O Bié sempre teve azar. Como é que o governador vai a Gamba e não olha para as infra-estruturas que, na época colonial, serviram o desenvolvimento da agricultura que podem ser reabilitadas com pouco dinheiro? Lamento profundamente, porque, desde a Independência, a província  nunca teve um governador com conhecimento da região.

O que isso significa?

Alguém sabia que o terceiro maior município de Angola  é Camacupa, depois do Lobito e Negage, e que a terceira maior queda de água do país é o Luando, depois de Calandula e Ruacaná? Esta é a grande questão! 

O que se devia fazer?

E aí é que me lembro do meu amigo Higino Carneiro, um resort aí seria uma festa. Sei que ele é craque nisso. Quando foi para o Kuando-Kubango, lá onde era a Jamba, fez um agradável resort. Portanto, no Luando, por ser o habitat da palanca negra (e não o Parque da Cangandala, em Malanje) devia ser feito um programa de conservação da reserva natural, incluindo a sua electrificação para desencorajar a caça furtiva. Isso potencia o turismo.

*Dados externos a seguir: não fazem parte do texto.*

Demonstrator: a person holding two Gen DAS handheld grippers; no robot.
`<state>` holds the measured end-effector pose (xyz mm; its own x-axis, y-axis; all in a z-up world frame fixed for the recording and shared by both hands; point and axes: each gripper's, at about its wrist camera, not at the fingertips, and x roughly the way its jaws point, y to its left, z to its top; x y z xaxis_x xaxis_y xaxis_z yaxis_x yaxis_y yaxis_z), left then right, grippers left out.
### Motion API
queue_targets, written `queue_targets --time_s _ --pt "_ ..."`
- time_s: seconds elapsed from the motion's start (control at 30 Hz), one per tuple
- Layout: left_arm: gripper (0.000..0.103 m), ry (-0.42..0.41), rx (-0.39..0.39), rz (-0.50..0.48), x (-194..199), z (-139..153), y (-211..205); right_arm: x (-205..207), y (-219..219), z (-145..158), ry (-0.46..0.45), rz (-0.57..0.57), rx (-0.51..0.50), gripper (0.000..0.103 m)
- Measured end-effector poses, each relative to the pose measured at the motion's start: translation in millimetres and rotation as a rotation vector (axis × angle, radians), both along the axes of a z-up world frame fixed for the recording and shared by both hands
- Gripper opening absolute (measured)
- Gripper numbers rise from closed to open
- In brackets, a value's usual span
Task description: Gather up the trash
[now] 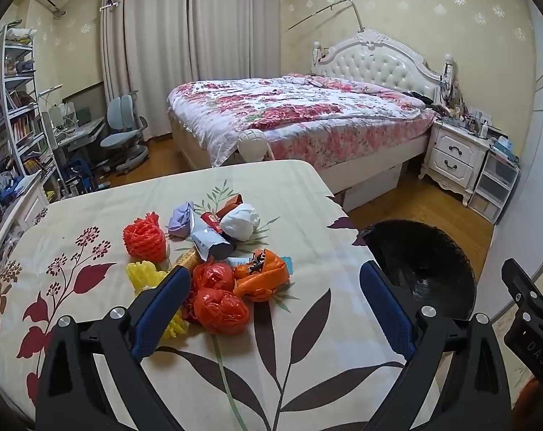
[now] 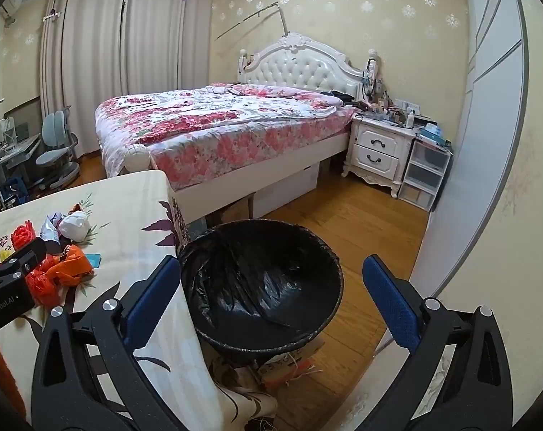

Estudos feitos há vária décadas por alemães indicam que o futuro de Angola está nas árvores, ou seja, nos citrinos como a laranja e no café.

E os cereais?

O trigo, o feijão ficariam para o agricultor anual.

Que balanço faz do combate à corrupção?

Só vai acontecer com um golpe palaciano porque essa gente continua a roubar. O Presidente tapa um buraco mas, logo a seguir, surge outro. E as forças de bloqueio estão mesmo ao seu lado. 

Perfil

É proprietário da Fazenda Alice, que já foi das principais fornecedoras de ovos a alguns supermercados de Luanda. Está na panificação e também na indústria de transformação da madeira.  “Identifico-me mais com a agricultura, sou agricultor”, afirma José Monteiro, engenheiro técnico agrário formado no Tchivinguiro, na Huíla. Natural de Chiculungo, há 70 anos, este homem do Bié reside num perímetro de 40 hectares no Panguila (Bengo), cercado por 6.000 fruteiras (laranjeiras, tangerineiras e limoeiros) que lhe garantem rendimentos e paga aos colaboradores. A fruticultura é a sua grande ‘marca’ que pretende levar para a terra que o viu nascer, “havendo dinheiro”.